There are 
~n~ people in the queue. The people are numbered 
~1,\ldots,n~: each person holds a number 
~a_i~. Starting from the second person served, if the person served immediately before him/her holds number 
~x~, and the person holds 
~y~, it will generate a cost of 
~\texttt{xor}(x,y)~ where 
~\texttt{xor}~ denotes the bitwise exclusive OR of ~x~ and ~y~. The total cost will be the sum of the costs resulting from serving all ~n~ people in the queue. Formally, assume in the actual order of people served, the numbers they have are 
~b_1,\ldots,b_n~, the resulting cost will be
$$\displaystyle \sum_{i=2}^n \texttt{xor}(b_{i-1},b_i).$$
Now you want to reorder the queue so that the total cost is minimized. In other words, you don't have to serve people in exact order of the queue. The caveat is for each person 
~i~, it has a tolerance level 
~t_i~: if a person has position 
~j~ in the original queue, and 
~j > i + t_i~, then person ~i~ will become angry if ~j~ is served before ~i~. You cannot let this happen. Under this constraint, what the minimum cost will be?
To compute 
~\texttt{xor}(x, y)~, write ~x~ and ~y~ in binary, and for each bit, we compute the corresponding bit in ~\texttt{xor}(x,y)~ using the rule that 
~\texttt{xor}(0,0) = \texttt{xor}(1,1) = 0~ and 
~\texttt{xor}(0,1) = \texttt{xor}(1,0) = 1~. In other words, the ~i~-th bit of ~\texttt{xor}(x,y)~ in binary is 1 if and only if the ~i~-th bit of ~x~ and ~y~ are different. In C/C++, this is represented by operator ^. For example, to compute 
~\texttt{xor}(7,5)~, you can do the following:
- Write
~7~ and 
~5~ in binary: 
~7 = (111)_2, 5 = (101)_2~.
- For each bit, check if they differ: starting from the least significant (rightmost) bit, we see
~1~ and ~1~ are the same, ~1~ and 
~0~ are different, while ~1~ and ~1~ are same again.
- As a result,
~\texttt{xor}(7,5) = (010)_2 = 2~.
Input Specification
The first line consists of an integer 
~T~ 
~(1 \leq T \leq 5)~ denoting the number of test cases.

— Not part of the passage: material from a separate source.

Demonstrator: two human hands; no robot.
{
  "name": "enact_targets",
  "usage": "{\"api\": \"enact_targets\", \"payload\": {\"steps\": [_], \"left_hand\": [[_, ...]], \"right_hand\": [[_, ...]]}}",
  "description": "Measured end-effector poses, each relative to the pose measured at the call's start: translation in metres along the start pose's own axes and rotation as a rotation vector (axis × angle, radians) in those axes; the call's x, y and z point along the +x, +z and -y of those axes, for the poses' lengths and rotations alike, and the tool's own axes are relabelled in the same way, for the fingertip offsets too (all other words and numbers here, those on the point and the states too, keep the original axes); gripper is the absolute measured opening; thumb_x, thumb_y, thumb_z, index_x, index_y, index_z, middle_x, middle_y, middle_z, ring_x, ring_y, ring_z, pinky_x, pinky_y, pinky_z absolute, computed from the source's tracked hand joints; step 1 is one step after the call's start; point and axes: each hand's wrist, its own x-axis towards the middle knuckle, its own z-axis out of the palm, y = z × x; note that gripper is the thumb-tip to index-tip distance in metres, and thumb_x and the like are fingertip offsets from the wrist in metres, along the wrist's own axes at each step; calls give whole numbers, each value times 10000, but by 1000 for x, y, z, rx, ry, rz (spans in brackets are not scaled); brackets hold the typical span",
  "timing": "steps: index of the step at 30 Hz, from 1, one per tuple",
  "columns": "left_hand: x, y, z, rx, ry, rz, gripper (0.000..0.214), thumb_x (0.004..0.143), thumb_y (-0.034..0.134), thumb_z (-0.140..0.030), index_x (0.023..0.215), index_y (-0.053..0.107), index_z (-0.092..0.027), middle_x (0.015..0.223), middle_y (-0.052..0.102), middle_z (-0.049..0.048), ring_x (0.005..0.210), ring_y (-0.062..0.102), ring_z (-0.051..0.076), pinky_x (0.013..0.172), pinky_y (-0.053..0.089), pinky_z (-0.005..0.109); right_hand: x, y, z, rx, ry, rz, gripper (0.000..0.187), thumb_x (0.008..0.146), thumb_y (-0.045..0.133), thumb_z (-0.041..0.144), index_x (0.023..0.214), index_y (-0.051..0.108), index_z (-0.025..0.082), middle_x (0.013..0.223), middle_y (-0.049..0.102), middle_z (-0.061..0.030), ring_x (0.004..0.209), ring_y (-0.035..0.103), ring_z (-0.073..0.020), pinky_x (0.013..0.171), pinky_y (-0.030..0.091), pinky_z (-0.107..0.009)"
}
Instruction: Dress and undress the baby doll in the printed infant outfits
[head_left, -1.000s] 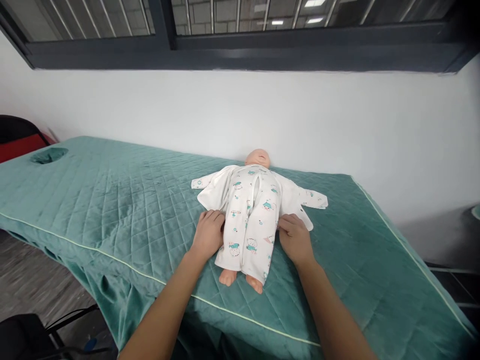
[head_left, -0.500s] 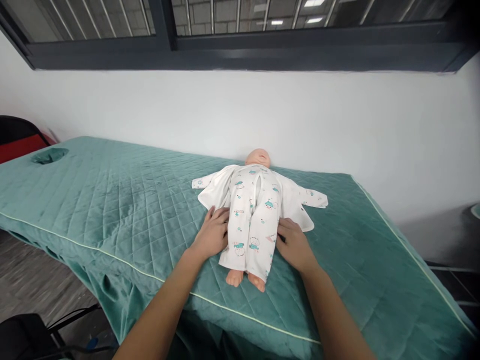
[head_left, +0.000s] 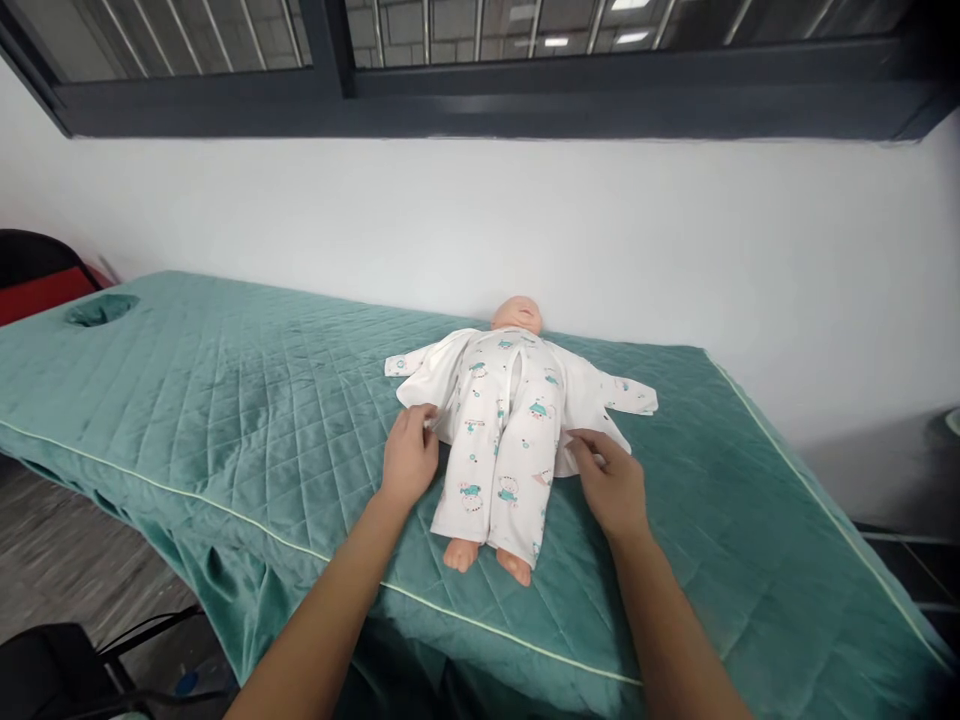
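A baby doll (head_left: 517, 314) lies on its back, head toward the wall and bare feet toward me. White printed trousers (head_left: 491, 465) cover its legs and reach up over its chest. Under them spreads a white baby shirt (head_left: 581, 385), its sleeves stretched out to both sides. At the shirt's left lower edge, my left hand (head_left: 410, 458) is closed, pinching the cloth between thumb and fingers. My right hand (head_left: 613, 485) pinches the lower edge on the other side, beside the trouser leg. The doll's arms are hidden.
The doll rests on a bed with a green quilted cover (head_left: 247, 400), which has a face hole (head_left: 103, 310) at the far left. Behind stands a white wall (head_left: 300, 220) below a dark window frame (head_left: 600, 100). A black chair (head_left: 49, 670) is at lower left.
My hands have moved outward from beside the trouser legs and now pinch the shirt's lower edges. The left trouser leg has shifted slightly left.
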Motion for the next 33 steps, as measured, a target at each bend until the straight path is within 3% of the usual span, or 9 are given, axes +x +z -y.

For each test case, the first line consists of a positive integer ~n~ 
~(1 \leq n \leq 1000)~ denoting the number of students in the queue.
Next, there are ~n~ lines, each line has two non-negative integers 
~a_i, t_i~ 
~(0 \leq a_i \leq 1000, 0 \leq t_i \leq 7)~ separated by a single space denoting the number person ~i~ holds and the tolerance level of person ~i~.
Output Specification
For each test case, output a line with an integer denoting the minimum cost.
Sample Input
2
5
5 2
4 1
12 0
3 3
2 2
2
7 0
5 0
Sample Output
16
2
Explanation
In the first case, the optimal ordering is 
~3 \to 2 \to 1 \to 4 \to 5~. The total cost is thus
$$\displaystyle \texttt{xor}(12,4) + \texttt{xor}(4,5) + \texttt{xor}(5, 3) + \texttt{xor}(3,2) = 8 + 1 + 6 + 1 = 16.$$
In the second case, the only possible order is 
~1 \to 2~, which generates a cost of 
~\texttt{xor}(7,5) = 2~.
Constraints
For all test cases, 
~1 \leq n \leq 1000~, 
~0 \leq a_i \leq 1000~, 
~0 \leq t_i \leq 7~, and 
~T \leq 5~.
Scoring
There are 25 test cases for this problem.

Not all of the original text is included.